---- Provided data
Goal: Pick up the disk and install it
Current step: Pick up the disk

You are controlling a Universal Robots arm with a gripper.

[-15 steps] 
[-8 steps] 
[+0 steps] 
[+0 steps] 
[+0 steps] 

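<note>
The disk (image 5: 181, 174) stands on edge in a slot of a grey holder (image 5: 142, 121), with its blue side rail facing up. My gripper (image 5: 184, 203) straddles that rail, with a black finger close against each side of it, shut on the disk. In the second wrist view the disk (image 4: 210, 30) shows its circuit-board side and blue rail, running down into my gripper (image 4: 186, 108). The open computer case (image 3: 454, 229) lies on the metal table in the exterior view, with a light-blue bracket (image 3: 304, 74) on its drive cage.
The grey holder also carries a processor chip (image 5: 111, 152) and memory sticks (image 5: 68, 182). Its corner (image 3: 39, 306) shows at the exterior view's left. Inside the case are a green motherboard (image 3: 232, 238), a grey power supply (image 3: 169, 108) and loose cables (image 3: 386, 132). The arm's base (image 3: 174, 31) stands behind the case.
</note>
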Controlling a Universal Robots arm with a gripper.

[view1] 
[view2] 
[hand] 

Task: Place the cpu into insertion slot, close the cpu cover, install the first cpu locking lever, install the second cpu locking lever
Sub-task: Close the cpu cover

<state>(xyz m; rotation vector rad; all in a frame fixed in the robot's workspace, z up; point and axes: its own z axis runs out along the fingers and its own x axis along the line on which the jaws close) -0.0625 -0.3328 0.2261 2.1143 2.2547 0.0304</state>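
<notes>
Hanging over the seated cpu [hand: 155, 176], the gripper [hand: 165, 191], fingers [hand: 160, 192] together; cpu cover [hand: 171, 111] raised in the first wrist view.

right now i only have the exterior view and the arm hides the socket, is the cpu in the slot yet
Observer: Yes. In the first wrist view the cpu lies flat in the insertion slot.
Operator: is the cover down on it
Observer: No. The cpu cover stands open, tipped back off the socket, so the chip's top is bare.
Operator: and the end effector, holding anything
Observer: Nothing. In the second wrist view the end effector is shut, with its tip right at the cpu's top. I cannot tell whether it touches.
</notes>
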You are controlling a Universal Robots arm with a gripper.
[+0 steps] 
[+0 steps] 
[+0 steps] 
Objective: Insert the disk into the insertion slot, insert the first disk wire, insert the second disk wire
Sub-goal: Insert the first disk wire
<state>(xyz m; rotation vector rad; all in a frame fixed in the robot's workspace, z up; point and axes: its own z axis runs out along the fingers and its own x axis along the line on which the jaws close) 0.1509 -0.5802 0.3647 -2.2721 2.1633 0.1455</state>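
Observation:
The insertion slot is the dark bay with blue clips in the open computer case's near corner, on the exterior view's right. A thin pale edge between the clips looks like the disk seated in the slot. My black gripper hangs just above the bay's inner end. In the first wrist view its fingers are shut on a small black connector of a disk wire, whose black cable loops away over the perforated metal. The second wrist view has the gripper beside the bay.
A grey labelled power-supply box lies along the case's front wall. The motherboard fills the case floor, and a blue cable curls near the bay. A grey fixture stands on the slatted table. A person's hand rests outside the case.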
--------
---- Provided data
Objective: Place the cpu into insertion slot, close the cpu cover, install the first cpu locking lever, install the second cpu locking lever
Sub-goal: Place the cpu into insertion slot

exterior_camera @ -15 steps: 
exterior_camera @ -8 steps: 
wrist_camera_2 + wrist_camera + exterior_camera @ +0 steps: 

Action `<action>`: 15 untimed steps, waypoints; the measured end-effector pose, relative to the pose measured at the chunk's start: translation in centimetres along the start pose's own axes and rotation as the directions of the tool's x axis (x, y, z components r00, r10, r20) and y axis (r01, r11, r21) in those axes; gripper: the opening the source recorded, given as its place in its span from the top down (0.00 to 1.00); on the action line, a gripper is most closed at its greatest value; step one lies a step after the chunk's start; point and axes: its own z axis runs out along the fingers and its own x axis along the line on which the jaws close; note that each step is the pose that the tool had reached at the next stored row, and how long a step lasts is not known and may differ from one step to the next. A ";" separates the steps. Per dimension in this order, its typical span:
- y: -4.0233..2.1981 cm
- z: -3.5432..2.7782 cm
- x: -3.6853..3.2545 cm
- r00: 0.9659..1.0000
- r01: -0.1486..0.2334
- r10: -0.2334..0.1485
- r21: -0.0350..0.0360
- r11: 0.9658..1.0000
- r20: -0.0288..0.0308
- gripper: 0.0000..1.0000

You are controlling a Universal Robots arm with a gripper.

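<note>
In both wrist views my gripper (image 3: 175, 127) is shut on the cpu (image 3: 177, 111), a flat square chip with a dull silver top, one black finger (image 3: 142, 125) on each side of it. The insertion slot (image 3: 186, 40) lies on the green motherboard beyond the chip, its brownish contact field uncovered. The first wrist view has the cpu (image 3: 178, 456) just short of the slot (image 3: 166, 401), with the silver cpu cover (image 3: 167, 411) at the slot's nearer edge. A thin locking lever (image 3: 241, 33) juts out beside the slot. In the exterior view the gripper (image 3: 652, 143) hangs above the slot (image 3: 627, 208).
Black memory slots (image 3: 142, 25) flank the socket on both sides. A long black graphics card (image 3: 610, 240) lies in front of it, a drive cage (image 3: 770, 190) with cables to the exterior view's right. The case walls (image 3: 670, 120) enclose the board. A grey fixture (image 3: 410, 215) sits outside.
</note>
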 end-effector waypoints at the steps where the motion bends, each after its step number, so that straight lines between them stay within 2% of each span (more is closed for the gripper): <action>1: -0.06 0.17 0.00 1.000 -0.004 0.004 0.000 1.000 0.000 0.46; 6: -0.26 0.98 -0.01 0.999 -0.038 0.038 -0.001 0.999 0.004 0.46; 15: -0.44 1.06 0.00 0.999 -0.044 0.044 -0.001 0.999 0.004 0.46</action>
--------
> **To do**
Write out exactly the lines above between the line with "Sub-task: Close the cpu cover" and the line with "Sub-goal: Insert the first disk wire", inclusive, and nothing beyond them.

> **Finished task**
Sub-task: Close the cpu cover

<state>(xyz m; rotation vector rad; all in a frame fixed in the robot's workspace, z up; point and axes: its own z axis runs out along the fingers and its own x axis along the line on which the jaws close) -0.0625 -0.3328 0.2261 2.1143 2.2547 0.0304</state>
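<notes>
Hanging over the seated cpu [hand: 155, 176], the gripper [hand: 165, 191], fingers [hand: 160, 192] together; cpu cover [hand: 171, 111] raised in the first wrist view.

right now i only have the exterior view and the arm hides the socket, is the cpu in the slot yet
Observer: Yes. In the first wrist view the cpu lies flat in the insertion slot.
Operator: is the cover down on it
Observer: No. The cpu cover stands open, tipped back off the socket, so the chip's top is bare.
Operator: and the end effector, holding anything
Observer: Nothing. In the second wrist view the end effector is shut, with its tip right at the cpu's top. I cannot tell whether it touches.
</notes>
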You are controlling a Universal Robots arm with a gripper.
[+0 steps] 
[+0 steps] 
[+0 steps] 
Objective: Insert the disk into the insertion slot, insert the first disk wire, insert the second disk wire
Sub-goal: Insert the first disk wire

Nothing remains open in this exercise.